__Exercise__:
Below are entries with pictures in them. Output exactly the lines starting at the line with "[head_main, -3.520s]" and ending at the line with "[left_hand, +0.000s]", both included, but not the pictures.

__Study material__:
__________________________________________________

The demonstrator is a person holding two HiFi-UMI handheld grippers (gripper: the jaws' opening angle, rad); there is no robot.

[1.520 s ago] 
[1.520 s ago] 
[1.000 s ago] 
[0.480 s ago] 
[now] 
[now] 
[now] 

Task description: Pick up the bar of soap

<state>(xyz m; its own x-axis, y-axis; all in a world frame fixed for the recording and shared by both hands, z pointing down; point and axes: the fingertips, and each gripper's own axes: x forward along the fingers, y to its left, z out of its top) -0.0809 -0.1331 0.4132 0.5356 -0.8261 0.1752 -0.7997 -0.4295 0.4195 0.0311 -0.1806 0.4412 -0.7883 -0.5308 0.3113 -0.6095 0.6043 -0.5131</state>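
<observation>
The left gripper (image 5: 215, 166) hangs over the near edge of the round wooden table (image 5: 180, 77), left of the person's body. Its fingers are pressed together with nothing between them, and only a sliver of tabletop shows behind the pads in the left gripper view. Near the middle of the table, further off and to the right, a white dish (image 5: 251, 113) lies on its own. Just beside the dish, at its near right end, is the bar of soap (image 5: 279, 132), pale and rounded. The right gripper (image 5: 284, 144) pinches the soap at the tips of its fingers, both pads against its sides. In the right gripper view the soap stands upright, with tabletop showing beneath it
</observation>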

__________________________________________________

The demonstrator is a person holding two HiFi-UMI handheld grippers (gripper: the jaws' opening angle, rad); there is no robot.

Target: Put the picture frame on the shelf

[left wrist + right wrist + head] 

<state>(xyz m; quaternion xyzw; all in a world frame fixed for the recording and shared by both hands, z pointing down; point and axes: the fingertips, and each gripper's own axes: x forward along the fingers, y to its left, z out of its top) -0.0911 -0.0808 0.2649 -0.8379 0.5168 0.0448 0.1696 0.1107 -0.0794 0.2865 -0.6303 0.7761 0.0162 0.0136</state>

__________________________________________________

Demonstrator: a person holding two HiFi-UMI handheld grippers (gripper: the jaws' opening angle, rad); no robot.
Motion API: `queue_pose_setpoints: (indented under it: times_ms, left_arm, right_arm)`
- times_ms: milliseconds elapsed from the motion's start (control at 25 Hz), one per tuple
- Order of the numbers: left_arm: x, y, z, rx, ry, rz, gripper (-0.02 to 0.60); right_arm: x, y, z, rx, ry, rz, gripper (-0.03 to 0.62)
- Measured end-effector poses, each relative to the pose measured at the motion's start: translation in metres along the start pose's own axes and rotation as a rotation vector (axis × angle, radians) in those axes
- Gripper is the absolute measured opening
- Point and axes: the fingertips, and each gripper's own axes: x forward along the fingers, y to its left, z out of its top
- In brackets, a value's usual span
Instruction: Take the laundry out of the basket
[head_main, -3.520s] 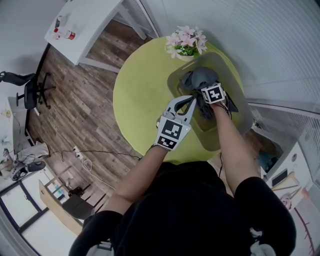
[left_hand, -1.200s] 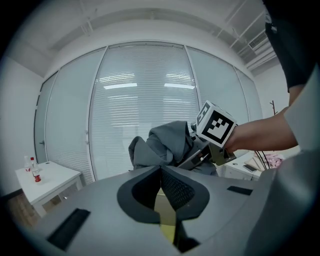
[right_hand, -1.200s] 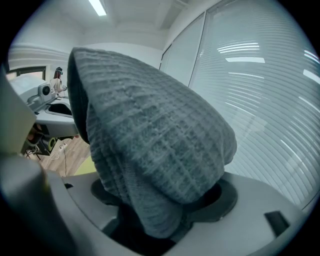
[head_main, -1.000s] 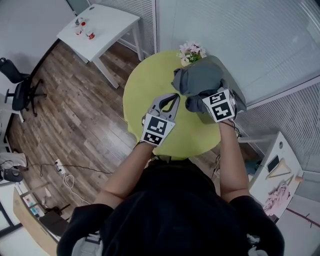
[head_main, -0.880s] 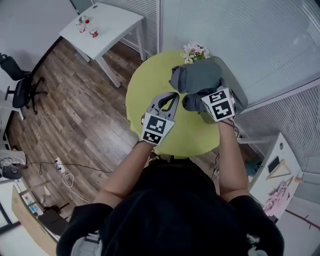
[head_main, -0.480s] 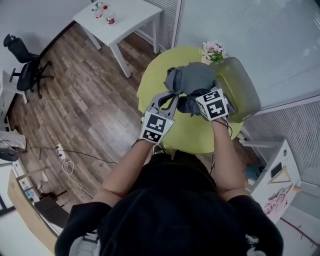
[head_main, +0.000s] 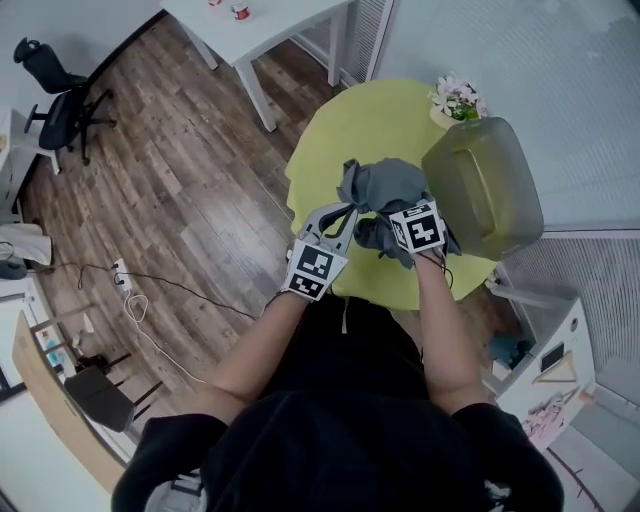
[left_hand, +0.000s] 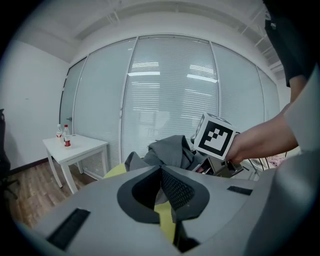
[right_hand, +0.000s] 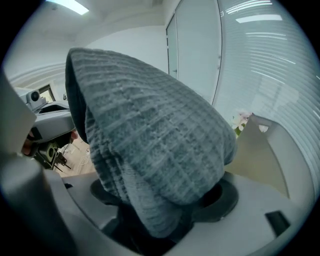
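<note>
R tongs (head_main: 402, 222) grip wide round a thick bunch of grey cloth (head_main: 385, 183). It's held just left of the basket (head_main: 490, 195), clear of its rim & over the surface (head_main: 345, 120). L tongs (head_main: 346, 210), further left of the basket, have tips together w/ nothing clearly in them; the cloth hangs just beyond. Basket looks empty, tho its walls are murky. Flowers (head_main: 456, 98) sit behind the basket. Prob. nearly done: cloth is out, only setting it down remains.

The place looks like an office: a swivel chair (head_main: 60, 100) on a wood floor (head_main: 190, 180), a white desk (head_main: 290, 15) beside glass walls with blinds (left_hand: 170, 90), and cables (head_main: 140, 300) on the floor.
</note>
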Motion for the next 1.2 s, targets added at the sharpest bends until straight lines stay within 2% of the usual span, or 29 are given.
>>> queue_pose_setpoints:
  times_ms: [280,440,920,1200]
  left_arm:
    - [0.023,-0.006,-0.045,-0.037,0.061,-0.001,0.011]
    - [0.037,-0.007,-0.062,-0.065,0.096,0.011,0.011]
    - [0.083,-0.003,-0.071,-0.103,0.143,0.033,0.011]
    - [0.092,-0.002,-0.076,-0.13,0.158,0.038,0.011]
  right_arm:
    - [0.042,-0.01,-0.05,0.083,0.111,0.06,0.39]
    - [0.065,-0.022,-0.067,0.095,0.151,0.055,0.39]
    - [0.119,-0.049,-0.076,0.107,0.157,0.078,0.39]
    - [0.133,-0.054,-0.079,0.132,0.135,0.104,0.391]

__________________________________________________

__Result for this task__:
[head_main, -3.520s] 
[left_hand, -1.200s] 
[right_hand, -1.200s] 
[head_main, -1.000s] 
[head_main, -0.880s] 
[head_main, -0.480s] 
[head_main, +0.000s] 
[left_hand, +0.000s] 

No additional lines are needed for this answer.